At TM Forum Live! Asia in Singapore this December, Kannan Ramakrishnan of Tata Consultancy Services will co-present a case study focusing on streamlining product lifecycle management and transforming communications in the in the eastern hemisphere. How can a centralized product catalog help with the challenges of disparate data?
Customers’ market expectations drive one side of the telco landscape; operators’ technology-driven ambitions the other. Telcos need to find the fine balance between investing in the network to meet demand (such as higher speeds from 4G/5G investments), and leveraging opportunities generated by new-age business models in a connected marketplace. These opportunities aren’t necessarily network-focused, like investment in smart devices.
What telcos have is an authentic customer base and networks guaranteeing quality of service (QoS). What’s needed is an ecosystem suited to digital lifestyles. To achieve this, they will need to continuously acclimatize to the paradigms of digital businesses, being able to:
- adapt to newer business models;
- roll out products and services quickly;
- create a seamless ecosystem; and
- build a comprehensive understanding of customers’ and employees’ experience.
Hence, their IT systems need to be simplified and agile to deliver a constantly evolving customer experience – and a centralized product catalog is essential
A centralized catalog to enable simplification
A single master list of all product information within the centralized product catalog means that this information is accessible and that the product definitions are consistent. It also enables telcos to keep a close eye on their growing list of products and prune their portfolio where necessary. This includes legacy products they cease to sell and support.
A centralized catalog for the customer experience
Successful segmentation of customers, and then identifying their specific needs drives more personalized interactions, improving the digital customer experience overall. Let’s look at two scenarios to illustrate how a centralized catalog can do this:
Scenario 1 – Customer segmentation can help to recommend a personalized offer based on customers’ monthly usage patterns
Scenario 2 – The customer can fully personalize their own offer/products/service to suit them, often referred as ‘hyper-personalization’, based on how flexible the catalog is with bundling.
A centralized catalog for agility
Telcos can create and roll out new products with the aid of a streamlined catalog. To explain how, we must look at the entire ‘ideate to launch’ journey. We sectioned the journey into the sub-processes of ‘ideation to acceptance’ and ‘acceptance to rollout’:
Ideation to acceptance
A catalog supports the creation of new products this by providing clear product information as well as the workflow management and the collaboration involved. This can be adapted or used to inform the creation of a new package. Ideas are captured, enriched, assessed and the business decides whether the idea is accepted or rejected.
Acceptance to rollout
New products need product configurations across OSS/BSS; CRM capturing the offer, for example, and/or billing recording the pricing. Altogether, these typically take more than a week, but are needed in less than a day. A centralized product catalog ensures this happens in a single application, achieved through three means.

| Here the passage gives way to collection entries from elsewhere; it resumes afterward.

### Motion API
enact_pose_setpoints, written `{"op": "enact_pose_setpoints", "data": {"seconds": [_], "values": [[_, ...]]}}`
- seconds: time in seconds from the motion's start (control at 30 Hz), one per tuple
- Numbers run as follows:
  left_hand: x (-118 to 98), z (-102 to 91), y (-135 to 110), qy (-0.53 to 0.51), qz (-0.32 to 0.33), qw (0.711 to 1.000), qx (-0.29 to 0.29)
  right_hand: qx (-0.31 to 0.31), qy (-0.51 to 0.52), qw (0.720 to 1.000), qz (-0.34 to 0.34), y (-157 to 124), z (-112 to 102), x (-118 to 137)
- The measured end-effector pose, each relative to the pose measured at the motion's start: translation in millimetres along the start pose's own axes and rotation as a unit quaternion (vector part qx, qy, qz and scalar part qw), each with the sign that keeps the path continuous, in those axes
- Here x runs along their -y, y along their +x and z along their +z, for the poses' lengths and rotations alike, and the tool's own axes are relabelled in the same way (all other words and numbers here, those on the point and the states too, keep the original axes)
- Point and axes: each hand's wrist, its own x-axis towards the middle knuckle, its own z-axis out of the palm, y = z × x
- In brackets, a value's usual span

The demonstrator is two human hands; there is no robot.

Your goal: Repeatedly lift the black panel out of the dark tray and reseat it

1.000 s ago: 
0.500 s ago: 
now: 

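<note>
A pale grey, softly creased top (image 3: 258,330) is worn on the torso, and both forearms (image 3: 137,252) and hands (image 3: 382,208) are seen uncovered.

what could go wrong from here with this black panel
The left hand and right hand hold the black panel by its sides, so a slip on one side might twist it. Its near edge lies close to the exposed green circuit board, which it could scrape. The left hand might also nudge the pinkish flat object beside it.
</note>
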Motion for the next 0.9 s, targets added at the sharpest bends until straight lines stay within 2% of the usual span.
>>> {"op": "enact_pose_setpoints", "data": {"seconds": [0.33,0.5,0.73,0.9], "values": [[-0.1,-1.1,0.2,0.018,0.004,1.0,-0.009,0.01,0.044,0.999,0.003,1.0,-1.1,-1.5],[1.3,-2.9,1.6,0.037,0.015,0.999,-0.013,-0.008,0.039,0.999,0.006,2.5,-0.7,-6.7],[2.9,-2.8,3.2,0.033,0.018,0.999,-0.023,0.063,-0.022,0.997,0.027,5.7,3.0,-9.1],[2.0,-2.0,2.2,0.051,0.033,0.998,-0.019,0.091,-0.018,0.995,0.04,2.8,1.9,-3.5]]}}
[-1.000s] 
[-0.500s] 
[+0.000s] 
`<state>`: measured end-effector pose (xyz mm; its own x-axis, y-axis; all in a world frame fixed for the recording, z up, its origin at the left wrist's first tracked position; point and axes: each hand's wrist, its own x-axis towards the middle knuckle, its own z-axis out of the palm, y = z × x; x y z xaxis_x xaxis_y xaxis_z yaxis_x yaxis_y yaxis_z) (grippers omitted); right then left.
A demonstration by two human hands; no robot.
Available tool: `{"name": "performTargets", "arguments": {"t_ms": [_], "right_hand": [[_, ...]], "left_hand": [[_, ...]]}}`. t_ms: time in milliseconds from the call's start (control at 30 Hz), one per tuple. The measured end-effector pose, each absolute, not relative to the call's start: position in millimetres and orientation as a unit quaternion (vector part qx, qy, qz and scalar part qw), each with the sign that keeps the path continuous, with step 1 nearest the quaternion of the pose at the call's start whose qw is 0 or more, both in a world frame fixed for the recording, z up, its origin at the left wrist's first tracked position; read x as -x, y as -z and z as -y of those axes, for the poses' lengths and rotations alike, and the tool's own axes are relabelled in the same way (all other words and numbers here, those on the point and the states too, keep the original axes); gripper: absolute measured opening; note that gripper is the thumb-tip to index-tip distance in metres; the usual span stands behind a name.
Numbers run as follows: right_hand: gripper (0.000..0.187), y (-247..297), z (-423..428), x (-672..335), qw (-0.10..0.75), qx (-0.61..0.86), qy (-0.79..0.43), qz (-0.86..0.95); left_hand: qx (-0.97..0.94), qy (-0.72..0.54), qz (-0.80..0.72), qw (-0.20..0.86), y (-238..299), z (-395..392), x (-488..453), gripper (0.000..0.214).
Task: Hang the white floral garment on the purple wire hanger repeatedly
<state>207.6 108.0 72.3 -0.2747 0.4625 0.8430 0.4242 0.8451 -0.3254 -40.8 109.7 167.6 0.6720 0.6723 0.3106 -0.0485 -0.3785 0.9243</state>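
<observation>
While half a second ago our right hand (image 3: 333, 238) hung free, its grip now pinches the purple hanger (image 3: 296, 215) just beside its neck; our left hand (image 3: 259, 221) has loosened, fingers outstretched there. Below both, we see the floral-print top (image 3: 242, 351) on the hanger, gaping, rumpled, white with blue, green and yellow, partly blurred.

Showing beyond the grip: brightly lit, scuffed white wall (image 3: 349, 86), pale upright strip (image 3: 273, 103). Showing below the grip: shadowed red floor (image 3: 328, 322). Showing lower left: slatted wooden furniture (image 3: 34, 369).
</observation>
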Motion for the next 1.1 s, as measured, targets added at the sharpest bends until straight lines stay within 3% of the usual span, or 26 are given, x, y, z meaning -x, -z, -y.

• Comprehensive product modeling allows a new product to be modeled easily, using information from products, prices, tariff plans, rules & policies, as all the centrally stored information is not scattered across systems.
• Business-friendly user interfaces – the catalog’s easy-to-use interfaces make it easier and more accessible for the business to create well designed, less complex products and services more frequently.
• APIs and one-touch federation supports configuration across multiple OSS/BSS, whereas previously, dependency on various IT teams created a lag in the launch cycle. Federation of these systems and/or exposure to them through APIs completely removes those dependencies and makes the time to market much quicker.
Telcos will need to combine a deep understanding of digital services with end-to-end IT operations and transformation know-how to realize these positive benefits of the centralized product catalog.